While most of the autonomous vehicle companies we hear about are working toward the commercialization of robotaxis and self-driving trucks, Steer Tech, a Maryland-based AV technology company, has been hyperfocused on providing high-level autonomy for one specific use case: automated parking. The startup has secured at least two OEM partnerships to embed its parking tech as a feature for passenger vehicles, but now it’s expanding on that original thesis and moving into the commercial sector.
On Thursday, Steer said it was awarded $1.5 million in funding from the North Central Texas Council of Governments to develop a test bed at the Dallas Fort Worth (DFW) International Airport that will demonstrate how an automated parking ecosystem might alleviate the high traffic and heavily congested curbside drop-off and pick-up areas at the airport, particularly as air travel and, consequently, the use of ride-hailing services, picks up.
The pilot, which Anuja Sonalker, CEO and founder of Steer, says will go on for over a year, will combine three subsystems: low-speed vehicle automation for valet parking, supervisory parking management so the DFW system can watch over and control all the vehicles in AV mode and active digital curb management.
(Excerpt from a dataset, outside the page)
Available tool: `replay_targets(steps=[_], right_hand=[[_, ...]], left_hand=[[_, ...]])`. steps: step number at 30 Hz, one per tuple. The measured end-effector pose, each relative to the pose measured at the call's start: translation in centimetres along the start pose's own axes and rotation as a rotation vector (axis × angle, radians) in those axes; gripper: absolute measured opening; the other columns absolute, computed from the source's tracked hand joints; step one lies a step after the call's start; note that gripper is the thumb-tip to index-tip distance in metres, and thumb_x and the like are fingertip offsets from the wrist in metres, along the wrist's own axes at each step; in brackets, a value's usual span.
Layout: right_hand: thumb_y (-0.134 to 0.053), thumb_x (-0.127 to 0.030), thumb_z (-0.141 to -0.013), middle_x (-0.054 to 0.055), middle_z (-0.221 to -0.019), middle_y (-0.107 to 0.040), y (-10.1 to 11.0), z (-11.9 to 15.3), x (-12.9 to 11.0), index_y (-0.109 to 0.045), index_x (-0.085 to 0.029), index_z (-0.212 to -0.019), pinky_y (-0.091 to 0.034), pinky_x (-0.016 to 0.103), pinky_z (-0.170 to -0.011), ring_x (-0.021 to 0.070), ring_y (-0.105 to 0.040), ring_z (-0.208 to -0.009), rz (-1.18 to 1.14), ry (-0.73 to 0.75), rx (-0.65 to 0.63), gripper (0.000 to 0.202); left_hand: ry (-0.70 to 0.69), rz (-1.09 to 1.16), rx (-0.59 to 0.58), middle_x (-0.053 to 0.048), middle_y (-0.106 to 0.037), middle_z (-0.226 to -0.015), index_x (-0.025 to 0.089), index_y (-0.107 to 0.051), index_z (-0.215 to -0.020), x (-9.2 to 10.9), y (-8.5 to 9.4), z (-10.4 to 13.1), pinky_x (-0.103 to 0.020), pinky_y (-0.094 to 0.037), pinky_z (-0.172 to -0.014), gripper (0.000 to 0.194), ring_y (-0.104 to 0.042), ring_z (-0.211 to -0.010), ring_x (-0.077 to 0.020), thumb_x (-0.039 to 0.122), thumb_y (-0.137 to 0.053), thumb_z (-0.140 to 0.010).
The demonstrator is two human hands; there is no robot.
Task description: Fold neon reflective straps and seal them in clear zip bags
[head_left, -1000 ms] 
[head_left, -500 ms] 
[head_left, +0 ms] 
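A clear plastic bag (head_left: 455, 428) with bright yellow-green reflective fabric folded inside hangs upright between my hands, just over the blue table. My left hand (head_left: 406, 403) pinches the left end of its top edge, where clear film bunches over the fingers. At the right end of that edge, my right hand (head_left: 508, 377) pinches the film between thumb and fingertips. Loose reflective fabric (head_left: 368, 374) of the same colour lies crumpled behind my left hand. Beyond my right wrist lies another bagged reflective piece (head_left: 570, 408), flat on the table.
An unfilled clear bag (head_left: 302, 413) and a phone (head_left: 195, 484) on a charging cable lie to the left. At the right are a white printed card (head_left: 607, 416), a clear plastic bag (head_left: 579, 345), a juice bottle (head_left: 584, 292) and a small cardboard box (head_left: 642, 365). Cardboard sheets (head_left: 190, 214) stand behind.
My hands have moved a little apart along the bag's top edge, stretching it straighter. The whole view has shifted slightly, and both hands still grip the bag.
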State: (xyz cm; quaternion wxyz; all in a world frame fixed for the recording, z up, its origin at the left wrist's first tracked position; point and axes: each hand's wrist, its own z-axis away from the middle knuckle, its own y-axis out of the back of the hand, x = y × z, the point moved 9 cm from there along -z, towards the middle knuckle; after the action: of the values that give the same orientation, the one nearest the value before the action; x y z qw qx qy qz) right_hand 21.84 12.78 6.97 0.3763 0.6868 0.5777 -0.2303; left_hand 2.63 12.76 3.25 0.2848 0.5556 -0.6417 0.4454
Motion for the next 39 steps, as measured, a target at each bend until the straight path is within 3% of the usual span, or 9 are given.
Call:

The pilot will initially use 10 test vehicles — a combination of sedans, SUVs and potentially some vans — that have been outfitted with Steer’s AV software and sensor suite, which consists of radar, camera, ultrasonics and precision GPS.
“It’s a complete experiential system that keeps airport stakeholders and airport patrons in mind — how would the experience be, and how can you maximize it for them?” Sonalker told TechCrunch. “Usually in the AV space and in most innovation spaces, the design is built for what the technology can do and everybody has to work around that. What we’re trying to do here is create an experience where the patron of the airport is the center of the experience.”
In conjunction with this pilot, Steer is also announcing that it will open source its valet parking APIs so that others, like OEMs exploring automated valet parking or parking management companies integrating curbside management, can have access to real-time autonomous vehicle data. This, Sonalker says, will lead to more interoperability between different digital curb management companies, parking management companies and OEMs.
“The win here for all of us is that valet parking itself will move into the next chapter of deployment, because now there’s an airport here, an actual stakeholder, that’s putting it into their system, and DFW wants interoperability because, who wants to be locked into one type of system?” said Sonalker. “In order for this system to get adopted, everybody needs to come together and agree on certain common interoperability standards so that we can build out an ecosystem. It’s gonna bring us to the next league on the adoption curve, and we want to precipitate that.”